> _GIVEN INFORMATION_:
=== Section Start ===

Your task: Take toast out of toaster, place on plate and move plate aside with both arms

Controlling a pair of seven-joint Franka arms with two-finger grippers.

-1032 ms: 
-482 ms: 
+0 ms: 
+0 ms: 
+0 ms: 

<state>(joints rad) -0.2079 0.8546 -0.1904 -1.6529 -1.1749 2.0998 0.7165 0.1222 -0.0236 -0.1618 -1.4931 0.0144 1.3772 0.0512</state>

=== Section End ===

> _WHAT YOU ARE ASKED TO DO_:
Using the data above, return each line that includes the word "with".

> _RESULT_:
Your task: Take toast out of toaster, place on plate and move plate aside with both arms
Controlling a pair of seven-joint Franka arms with two-finger grippers.

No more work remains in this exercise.